You make it buffered because you don't care that much about latency, but want to make efficient use of the I/O subsystem by trading latency for throughput.
Doing them both at the same time seems like a contradiction, and is hard to imagine.
What are the semantics you're after? If you do this:
int fd;
char buf[1024];
ssize_t got;
fd = setup_non_blocking_io(...);
got = read(fd, buf, sizeof buf);
What behavior do you expect if there is 3 bytes available? Blocking/buffered I/O might block until able to read more satisfy your request, non-blocking I/O would return the 3 available bytes immediately.
Of course, if you have some protocol on top, that defines some kind of message structure so that you can know that "this I/O is incomplete, I can't parse it until I have more data", you can buffer it yourself at that level, and not pass data on upwards until a full message has been received.

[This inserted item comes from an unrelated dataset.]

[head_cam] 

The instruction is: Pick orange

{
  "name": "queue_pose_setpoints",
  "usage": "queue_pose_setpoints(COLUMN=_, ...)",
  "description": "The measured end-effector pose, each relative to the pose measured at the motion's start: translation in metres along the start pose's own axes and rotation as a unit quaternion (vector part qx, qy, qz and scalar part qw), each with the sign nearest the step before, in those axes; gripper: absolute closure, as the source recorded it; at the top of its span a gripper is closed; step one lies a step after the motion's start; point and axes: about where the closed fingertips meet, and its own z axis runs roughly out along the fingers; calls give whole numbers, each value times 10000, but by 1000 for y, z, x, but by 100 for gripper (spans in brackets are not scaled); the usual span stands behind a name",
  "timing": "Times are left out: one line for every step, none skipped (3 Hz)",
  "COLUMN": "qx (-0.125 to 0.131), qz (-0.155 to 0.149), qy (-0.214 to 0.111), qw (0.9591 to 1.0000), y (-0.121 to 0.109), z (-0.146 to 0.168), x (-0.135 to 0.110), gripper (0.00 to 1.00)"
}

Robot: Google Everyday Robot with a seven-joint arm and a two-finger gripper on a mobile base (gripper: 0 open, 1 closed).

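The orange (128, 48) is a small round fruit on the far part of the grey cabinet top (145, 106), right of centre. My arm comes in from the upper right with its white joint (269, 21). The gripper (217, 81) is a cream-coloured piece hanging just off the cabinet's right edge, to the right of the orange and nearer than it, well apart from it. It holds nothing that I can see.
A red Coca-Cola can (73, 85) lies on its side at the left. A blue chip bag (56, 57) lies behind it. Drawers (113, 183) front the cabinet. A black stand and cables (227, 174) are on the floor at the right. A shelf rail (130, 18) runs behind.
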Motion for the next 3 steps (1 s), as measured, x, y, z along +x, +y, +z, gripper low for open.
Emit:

Depending on the protocol, it is certainly possible that you will need to buffer your reads for a non-blocking network node (client or server).
Typically, these buffers provide multiple indexes (offsets) that both record the position of the last byte processed and last byte read (which is either the same or greater than the processed offset). And they also (should) provide richer semantics of compacting the buffer, transparent buffer size management, etc.
In Java (at least) the non-blocking network io (NIO) packages also provide a set of data structures (ByteBuffer, etc.) that are geared towards providing a general data structure.
There either exists such data structures for C, or you must roll your own. Once you have it, then simply read as much data as available and let the buffer manage issues such as overflow (e.g. reading bytes across message frame boundaries) and use the marker offset to mark off the bytes that you have processed.
As Android pointed out, you will (very likely) need to create matched buffers for each open connection.

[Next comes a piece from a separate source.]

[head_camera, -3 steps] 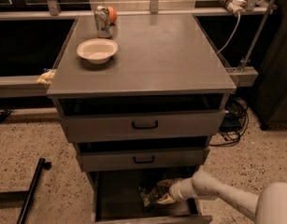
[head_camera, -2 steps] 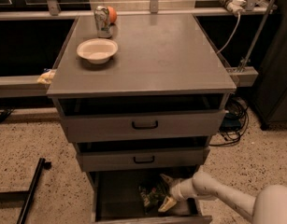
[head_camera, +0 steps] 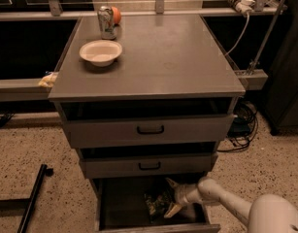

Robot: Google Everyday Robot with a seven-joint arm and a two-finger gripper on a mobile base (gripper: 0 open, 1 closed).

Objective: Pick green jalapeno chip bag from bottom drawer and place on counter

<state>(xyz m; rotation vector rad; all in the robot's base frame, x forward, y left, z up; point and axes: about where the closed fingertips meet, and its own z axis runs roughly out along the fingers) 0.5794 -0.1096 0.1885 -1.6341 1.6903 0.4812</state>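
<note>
At the bottom of the view, around 6 o'clock, the bottom drawer (head_camera: 104,205) stands pulled out, its interior dark. A white arm (head_camera: 231,205) comes in from the 4 o'clock corner and crosses the drawer's right side. This puts the gripper (head_camera: 167,198) inside the drawer, in its right half. Its two pale fingers (head_camera: 171,183) are spread wide, one pointing toward 11 o'clock and the other toward 7 o'clock, so the gripper is open and clamps nothing. The green jalapeno chip bag (head_camera: 156,204) lies crumpled on the drawer floor just at 9 o'clock of the gripper, facing the spread fingers. Whether the lower finger touches its edge cannot be told. On the speckled floor (head_camera: 51,149) at 8 o'clock lies a black bar (head_camera: 34,195). Above the open drawer sit the middle drawer (head_camera: 187,164) and then the top drawer (head_camera: 187,129), each with a black handle and a dark gap over it. At 3 o'clock of the cabinet, dark cables (head_camera: 243,125) lie coiled on the floor. Farther back, the grey tabletop (head_camera: 177,57) carries a pale bowl (head_camera: 101,52) toward its 10 o'clock part. Beyond the bowl, near the far edge at 11 o'clock, a can (head_camera: 107,22) stands upright with an orange (head_camera: 117,15) just beside it at its 2 o'clock side.
</note>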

You could create a struct with buffers for each open file descriptor, then accumulate these buffers until recv() returns 0 or you have data enough to process in your buffer.
If I understand your question correctly, you can't buffer because with non-blocking you're writing to the same buffer with multiple connections (if global) or just writing small pieces of data (if local).
In any case, your program has to be able to identify where the data is coming (possibly by file descriptor) from and buffer it accordingly.
Threading is also an option, it's not as scary as many make it sound out to be.

Ryan Dahl's evcom library which does exactly what you wanted.
I use it in my job and it works great. Be aware, though, that it doesn't (yet, but coming soon) have async DNS resolving. Ryan suggests udns by Michael Tokarev for that. I'm trying to adopt udns instead of blocking getaddrinfo() now.

Related

how to design a server for variable size messages

I want some feedback or suggestion on how to design a server that handles variable size messages.
to simplify the answer lets assume:
single thread epoll() based
the protocol is: data-size + data
data is stored on a ringbuffer
the read code, with some simplification for clarity, looks like this:
if (client->readable) {
if (client->remaining > 0) {
/* SIMPLIFIED FOR CLARITY - assume we are always able to read 1+ bytes */
rd = read(client->sock, client->buffer, client->remaining);
client->buffer += rd;
client->remaining -= rd;
} else {
/* SIMPLIFIED FOR CLARITY - assume we are always able to read 4 bytes */
read(client->sock, &(client->remaining), 4);
client->buffer = acquire_ringbuf_slot(client->remaining);
}
}
please, do not focus on the 4 byte. just assume we have the data size in the beginning compressed or not does not make difference for this discussion.
now, the question is: what is the best way to do the above?
assume both small "data", few bytes and large data MBs
how can we reduce the number of read() calls? e.g. in case we have 4 message of 16 bytes on the stream, it seems a waste doing 8 calls to read().
are there better alternatives to this design?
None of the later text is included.